Он помолчал, глядя куда-то в стену. А потом заговорил. Тихо, с трудом, будто вытаскивая из себя каждое слово.
— Знаешь, я всю жизнь бежал. С утра на завод. Смена, станки, шум, крики мастера. Потом домой. Магазин, сумки. Дома — телевизор, ужин, разговоры. Сын растет — уроки, проблемы, надо помочь, надо решить. Ты… ты тоже всегда что-то говорила, спрашивала, планировала. Отпуск, ремонт, дача… Это все как один большой, бесконечный гул. Понимаешь? Он никогда не прекращался. Даже во сне. Я просыпался утром уже уставший от этого шума.
Он посмотрел на меня. В его глазах больше не было холода. Только бездонная, всепоглощающая усталость.
— И в какой-то момент я понял, что больше не могу. Я не слышу себя. Я вообще не понимаю, кто я. Я — муж, отец, бригадир на заводе. А где я сам? Я подумал, что если я останусь один, совсем один, то этот шум прекратится. Наступит тишина. И я смогу… отдохнуть. Услышать себя.
— И что? — прошептала я. — Услышал?
Он горько усмехнулся.
— Шум в голове не прекратился. Он просто стал другим. Теперь в ушах звенит от тишины. Я лежу здесь целыми днями. Встану, съем что-нибудь, и опять лежу. И слушаю. Слушаю, как за стеной соседи ругаются. Как на улице дети кричат. Как лифт едет. Раньше я этого не замечал. А теперь каждый звук — как гвоздь в голову. Оказывается, тишина — это не когда звуков нет. Это когда нет жизни. А я… я не знаю, как жить. Я разучился.
Я смотрела на этого сломленного, постаревшего за несколько месяцев мужчину, и вся моя обида, вся боль куда-то ушли. Их смыло волной острого, пронзительного сочувствия. Он не был предателем. Он был человеком, который заблудился в собственной жизни и в попытке найти выход, разрушил все вокруг и самого себя. Он искал спасения в одиночестве, а нашел тюрьму.
Я молча прошла на кухню. Открыла окна, впуская свежий осенний воздух. Вымыла посуду. Нашла в холодильнике какие-то овощи, курицу, которую, видимо, привозил Пашка. Поставила вариться бульон. Кухня наполнилась забытыми, домашними запахами.
Игорь вышел из комнаты, привлеченный звуками. Он стоял в дверях и смотрел, как я режу морковку.
— Зачем ты это делаешь?
— Ты голодный, — просто ответила я, не оборачиваясь. — Тебе нужно поесть.

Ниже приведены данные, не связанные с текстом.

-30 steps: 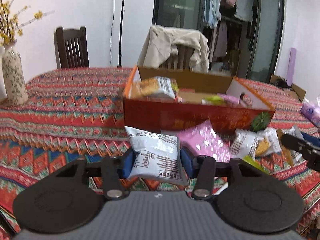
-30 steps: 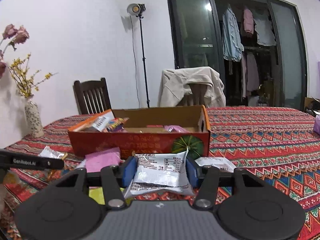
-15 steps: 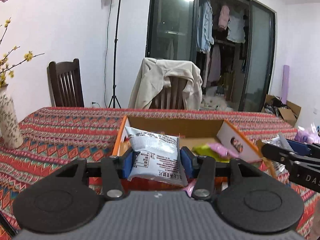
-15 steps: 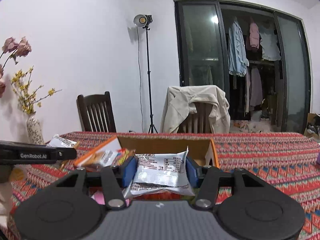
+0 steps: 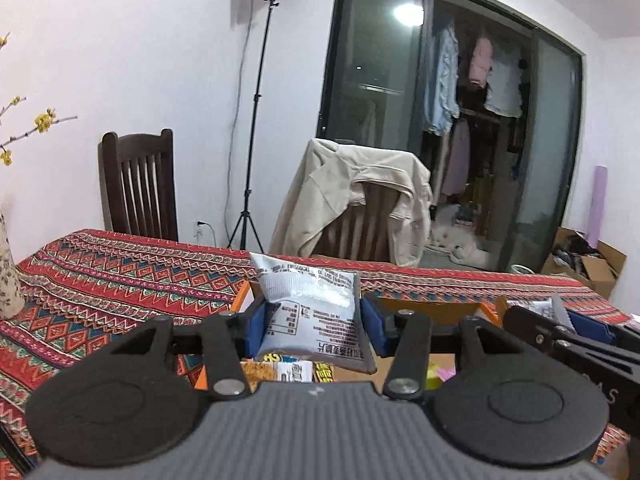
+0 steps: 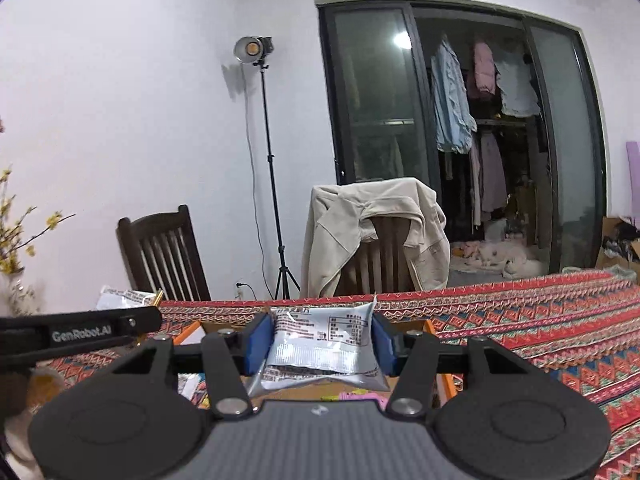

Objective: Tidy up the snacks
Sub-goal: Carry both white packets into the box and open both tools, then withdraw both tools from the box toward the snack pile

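Note:
My left gripper point(image 5: 314, 326) is shut on a silver-white snack packet point(image 5: 312, 312) and holds it above the open cardboard box point(image 5: 436, 312), whose orange rim shows just below. Other snack packets point(image 5: 280, 368) lie inside the box under it. My right gripper point(image 6: 318, 344) is shut on a similar silver packet point(image 6: 320, 344), also over the box point(image 6: 434, 330). The right gripper shows at the right edge of the left wrist view point(image 5: 560, 332); the left gripper's arm shows at the left of the right wrist view point(image 6: 80, 330).
The table carries a red patterned cloth point(image 5: 100, 280). A dark wooden chair point(image 5: 138, 188) and a chair draped with a beige jacket point(image 5: 352, 200) stand behind it. A light stand point(image 5: 256, 120) is by the wall. A vase point(image 5: 8, 276) sits at the left.
Both grippers have risen and moved forward with their packets, from in front of the box to over its opening. The loose packets on the cloth have dropped out of view.

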A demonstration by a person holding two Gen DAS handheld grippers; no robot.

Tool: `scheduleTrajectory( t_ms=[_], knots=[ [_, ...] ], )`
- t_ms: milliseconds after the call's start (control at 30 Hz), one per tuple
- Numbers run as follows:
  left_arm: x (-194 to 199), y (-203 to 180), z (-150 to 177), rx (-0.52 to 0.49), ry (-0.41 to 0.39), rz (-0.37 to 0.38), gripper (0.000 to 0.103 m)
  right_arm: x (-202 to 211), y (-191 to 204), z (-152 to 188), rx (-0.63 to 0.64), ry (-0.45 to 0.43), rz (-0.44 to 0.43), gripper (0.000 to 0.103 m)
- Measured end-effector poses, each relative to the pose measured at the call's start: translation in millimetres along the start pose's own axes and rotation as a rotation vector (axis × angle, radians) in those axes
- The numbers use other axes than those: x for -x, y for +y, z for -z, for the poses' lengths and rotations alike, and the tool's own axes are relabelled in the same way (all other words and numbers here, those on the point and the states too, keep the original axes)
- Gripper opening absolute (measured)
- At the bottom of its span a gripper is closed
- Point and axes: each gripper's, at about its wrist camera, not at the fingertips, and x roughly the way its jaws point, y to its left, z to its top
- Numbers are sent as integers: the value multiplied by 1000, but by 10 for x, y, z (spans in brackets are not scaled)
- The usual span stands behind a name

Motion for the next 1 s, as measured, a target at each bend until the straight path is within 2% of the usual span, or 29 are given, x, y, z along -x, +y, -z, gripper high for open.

Я нашла документы, положила их в сумку. Разлила горячий, ароматный бульон по тарелкам. Мы ели молча, сидя друг напротив друга за столом, за которым сидели двадцать лет. Это не было возвращением. Это было прощанием. Настоящим.
Когда я уходила, я оставила на столе свой ключ с облезлым зайцем.
— Это тебе. На всякий случай.
Он посмотрел на ключ, потом на меня. В его глазах блеснуло что-то похожее на слезы.
— Спасибо, Марина. И… прости.
Я вышла на улицу. Шел мелкий, моросящий дождь. Но мне не было холодно. Внутри было странное чувство опустошения и одновременно легкости. Я не знала, что будет с ним. Вернется ли он к жизни или так и останется в своей тихой тюрьме. Но я точно знала, что будет со мной.
Я шла по мокрому асфальту к своему новому, маленькому дому. И я поняла, что тоже обрела одиночество. Но мое одиночество было другим. Оно не было пустым и звенящим. Оно было наполнено стуком моей швейной машинки, звонками сына, планами на завтра. Оно было наполнено свободой. Свободой быть собой, не оглядываясь на чужой шум и чужую тишину. И впервые за долгие месяцы я шла и улыбалась этому дождю. Я шла домой.